Assignment -
Please copy each line in the records below that contains the string "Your".

------ Supplied records

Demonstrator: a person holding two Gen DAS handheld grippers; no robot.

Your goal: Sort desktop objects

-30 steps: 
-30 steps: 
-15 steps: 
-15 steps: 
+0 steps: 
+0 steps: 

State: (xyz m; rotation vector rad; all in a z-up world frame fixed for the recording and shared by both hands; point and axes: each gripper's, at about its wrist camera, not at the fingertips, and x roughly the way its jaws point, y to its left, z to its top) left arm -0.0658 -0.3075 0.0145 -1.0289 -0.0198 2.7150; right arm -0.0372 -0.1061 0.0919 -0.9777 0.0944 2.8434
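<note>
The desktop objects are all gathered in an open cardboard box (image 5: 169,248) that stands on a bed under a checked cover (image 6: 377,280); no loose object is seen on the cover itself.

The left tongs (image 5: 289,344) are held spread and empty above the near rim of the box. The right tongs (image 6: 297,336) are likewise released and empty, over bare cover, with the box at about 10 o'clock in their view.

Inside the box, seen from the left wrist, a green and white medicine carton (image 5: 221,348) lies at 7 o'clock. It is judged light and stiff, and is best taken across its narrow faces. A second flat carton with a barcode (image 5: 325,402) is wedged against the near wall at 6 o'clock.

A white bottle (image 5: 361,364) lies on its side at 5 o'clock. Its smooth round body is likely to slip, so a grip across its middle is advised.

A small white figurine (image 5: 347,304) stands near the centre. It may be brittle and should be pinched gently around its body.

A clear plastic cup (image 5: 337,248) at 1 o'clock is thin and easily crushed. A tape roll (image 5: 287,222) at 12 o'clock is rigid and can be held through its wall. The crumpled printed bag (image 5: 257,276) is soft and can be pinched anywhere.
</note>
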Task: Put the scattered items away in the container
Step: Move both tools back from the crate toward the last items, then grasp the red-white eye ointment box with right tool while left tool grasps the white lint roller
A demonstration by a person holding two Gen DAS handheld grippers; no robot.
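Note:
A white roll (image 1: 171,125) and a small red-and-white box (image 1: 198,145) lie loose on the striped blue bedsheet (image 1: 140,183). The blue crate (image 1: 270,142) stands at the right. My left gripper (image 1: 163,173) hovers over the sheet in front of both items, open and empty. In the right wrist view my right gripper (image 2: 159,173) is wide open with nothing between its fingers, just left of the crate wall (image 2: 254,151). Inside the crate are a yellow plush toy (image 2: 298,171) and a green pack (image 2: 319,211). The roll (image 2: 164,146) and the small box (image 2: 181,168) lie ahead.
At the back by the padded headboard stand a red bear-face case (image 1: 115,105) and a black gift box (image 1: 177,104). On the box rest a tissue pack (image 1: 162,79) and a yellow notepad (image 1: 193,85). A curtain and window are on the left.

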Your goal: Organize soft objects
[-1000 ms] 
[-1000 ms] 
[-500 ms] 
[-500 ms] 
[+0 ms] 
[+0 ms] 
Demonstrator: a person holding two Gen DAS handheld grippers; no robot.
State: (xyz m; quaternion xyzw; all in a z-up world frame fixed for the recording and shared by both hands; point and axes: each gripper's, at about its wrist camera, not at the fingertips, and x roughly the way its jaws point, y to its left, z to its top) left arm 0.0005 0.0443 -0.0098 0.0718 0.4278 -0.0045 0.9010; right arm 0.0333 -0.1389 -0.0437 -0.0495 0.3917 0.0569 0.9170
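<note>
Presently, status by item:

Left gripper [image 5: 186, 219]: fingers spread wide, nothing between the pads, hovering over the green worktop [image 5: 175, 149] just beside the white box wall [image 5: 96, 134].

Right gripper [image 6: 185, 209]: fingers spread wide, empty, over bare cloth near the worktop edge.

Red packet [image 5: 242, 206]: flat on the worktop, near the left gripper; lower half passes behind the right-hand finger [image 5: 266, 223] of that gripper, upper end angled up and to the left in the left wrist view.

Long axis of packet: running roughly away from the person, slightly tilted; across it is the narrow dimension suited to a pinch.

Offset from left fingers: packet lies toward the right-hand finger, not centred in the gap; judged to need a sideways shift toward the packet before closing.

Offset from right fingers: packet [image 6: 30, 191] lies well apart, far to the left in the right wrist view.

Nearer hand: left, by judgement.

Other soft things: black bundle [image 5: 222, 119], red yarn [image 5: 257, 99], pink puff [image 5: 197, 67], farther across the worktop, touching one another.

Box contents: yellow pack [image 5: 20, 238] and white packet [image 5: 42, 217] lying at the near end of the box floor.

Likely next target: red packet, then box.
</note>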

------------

Output of the task -
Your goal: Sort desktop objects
Your goal: Organize soft objects

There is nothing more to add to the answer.